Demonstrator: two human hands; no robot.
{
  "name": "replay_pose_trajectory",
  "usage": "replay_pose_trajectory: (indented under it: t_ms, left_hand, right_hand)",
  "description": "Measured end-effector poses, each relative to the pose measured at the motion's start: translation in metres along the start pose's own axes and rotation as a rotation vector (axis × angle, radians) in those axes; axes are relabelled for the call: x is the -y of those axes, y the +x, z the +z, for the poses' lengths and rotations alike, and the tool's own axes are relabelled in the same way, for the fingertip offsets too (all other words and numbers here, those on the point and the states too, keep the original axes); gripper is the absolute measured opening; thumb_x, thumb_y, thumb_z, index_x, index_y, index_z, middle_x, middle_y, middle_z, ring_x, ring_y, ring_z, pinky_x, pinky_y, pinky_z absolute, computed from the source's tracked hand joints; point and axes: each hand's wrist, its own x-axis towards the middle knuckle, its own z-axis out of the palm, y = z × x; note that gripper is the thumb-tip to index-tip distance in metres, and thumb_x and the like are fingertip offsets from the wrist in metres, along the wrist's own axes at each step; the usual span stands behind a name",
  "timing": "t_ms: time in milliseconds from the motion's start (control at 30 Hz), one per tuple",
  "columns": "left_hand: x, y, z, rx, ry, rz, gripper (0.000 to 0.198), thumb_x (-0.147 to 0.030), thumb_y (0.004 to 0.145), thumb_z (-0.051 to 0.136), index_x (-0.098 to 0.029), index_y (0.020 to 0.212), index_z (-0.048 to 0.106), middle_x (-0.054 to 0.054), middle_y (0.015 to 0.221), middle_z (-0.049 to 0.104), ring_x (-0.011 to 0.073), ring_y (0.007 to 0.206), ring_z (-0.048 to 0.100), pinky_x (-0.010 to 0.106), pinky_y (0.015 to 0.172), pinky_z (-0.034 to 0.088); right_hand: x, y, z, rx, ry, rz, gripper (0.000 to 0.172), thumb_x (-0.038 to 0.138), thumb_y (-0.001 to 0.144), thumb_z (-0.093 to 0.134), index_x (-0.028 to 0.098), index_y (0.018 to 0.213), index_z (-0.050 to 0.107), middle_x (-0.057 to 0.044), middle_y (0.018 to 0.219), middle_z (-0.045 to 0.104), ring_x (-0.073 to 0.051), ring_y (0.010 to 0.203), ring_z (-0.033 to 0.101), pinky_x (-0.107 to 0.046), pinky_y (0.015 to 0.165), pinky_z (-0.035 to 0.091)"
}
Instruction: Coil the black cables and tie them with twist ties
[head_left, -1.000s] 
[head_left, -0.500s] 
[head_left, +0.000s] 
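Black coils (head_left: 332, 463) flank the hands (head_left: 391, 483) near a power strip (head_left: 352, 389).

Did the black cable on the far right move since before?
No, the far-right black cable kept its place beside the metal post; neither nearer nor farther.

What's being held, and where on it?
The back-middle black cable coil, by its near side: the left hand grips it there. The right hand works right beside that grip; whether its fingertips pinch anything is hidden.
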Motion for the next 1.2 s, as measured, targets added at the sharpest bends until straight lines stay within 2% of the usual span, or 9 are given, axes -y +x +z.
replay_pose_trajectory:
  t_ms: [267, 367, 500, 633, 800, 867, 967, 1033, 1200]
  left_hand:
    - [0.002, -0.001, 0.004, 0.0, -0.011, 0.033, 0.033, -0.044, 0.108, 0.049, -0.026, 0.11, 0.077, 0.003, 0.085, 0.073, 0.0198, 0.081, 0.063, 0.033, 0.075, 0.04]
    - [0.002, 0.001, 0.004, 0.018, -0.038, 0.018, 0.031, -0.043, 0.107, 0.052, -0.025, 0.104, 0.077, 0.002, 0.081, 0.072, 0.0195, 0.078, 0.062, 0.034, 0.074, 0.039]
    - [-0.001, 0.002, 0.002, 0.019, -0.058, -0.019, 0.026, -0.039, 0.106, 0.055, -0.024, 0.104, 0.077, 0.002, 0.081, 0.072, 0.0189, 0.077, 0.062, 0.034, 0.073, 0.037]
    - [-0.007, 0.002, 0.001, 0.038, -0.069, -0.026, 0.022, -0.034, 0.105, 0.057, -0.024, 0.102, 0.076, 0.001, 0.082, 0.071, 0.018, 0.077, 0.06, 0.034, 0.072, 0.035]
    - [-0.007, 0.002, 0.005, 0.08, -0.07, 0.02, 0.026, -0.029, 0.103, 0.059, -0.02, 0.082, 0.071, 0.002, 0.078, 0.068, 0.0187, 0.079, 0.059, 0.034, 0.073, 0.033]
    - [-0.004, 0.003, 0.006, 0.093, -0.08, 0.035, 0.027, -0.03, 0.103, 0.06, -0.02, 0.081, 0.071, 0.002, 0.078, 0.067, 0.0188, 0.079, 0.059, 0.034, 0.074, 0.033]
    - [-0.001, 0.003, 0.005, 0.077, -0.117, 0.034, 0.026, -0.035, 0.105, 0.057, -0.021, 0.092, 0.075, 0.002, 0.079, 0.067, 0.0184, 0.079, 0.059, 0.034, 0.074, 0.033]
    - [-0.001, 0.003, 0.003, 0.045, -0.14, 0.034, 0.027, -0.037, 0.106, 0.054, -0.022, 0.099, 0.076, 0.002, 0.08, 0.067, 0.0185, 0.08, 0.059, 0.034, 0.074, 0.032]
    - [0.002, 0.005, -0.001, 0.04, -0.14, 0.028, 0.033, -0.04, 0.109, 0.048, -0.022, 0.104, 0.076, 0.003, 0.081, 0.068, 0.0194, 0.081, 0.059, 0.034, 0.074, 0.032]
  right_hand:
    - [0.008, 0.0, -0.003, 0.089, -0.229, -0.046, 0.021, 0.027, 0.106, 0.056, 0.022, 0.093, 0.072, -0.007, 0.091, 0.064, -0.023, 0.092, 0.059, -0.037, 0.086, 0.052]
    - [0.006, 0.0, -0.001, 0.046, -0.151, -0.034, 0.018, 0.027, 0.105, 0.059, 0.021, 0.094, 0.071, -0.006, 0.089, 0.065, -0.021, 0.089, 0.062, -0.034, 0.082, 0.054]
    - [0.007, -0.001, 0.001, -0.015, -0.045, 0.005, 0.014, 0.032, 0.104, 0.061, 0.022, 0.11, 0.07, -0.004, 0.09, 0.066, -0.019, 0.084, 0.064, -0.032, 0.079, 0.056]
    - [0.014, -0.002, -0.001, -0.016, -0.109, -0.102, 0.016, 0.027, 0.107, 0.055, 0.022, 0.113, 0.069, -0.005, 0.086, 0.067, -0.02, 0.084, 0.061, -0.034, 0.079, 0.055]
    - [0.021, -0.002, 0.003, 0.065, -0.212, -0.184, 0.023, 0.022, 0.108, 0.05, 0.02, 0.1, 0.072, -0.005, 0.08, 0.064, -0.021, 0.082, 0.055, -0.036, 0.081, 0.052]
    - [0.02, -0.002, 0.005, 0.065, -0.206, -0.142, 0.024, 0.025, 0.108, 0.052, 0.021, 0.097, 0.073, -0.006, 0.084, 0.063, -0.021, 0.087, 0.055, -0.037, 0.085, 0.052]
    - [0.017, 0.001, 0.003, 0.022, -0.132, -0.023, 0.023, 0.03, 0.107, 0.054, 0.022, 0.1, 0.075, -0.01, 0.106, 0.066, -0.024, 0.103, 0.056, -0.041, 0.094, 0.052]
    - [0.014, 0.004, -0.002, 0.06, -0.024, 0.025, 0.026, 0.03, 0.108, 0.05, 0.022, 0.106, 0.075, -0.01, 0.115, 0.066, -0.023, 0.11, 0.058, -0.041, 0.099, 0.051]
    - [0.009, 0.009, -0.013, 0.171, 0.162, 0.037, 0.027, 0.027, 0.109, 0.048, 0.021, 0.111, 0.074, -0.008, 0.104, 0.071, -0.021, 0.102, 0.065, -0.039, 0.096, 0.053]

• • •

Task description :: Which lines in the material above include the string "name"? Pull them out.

Worked solution ::
  "name": "replay_pose_trajectory",
  "description": "Measured end-effector poses, each relative to the pose measured at the motion's start: translation in metres along the start pose's own axes and rotation as a rotation vector (axis × angle, radians) in those axes; axes are relabelled for the call: x is the -y of those axes, y the +x, z the +z, for the poses' lengths and rotations alike, and the tool's own axes are relabelled in the same way, for the fingertip offsets too (all other words and numbers here, those on the point and the states too, keep the original axes); gripper is the absolute measured opening; thumb_x, thumb_y, thumb_z, index_x, index_y, index_z, middle_x, middle_y, middle_z, ring_x, ring_y, ring_z, pinky_x, pinky_y, pinky_z absolute, computed from the source's tracked hand joints; point and axes: each hand's wrist, its own x-axis towards the middle knuckle, its own z-axis out of the palm, y = z × x; note that gripper is the thumb-tip to index-tip distance in metres, and thumb_x and the like are fingertip offsets from the wrist in metres, along the wrist's own axes at each step; the usual span stands behind a name",

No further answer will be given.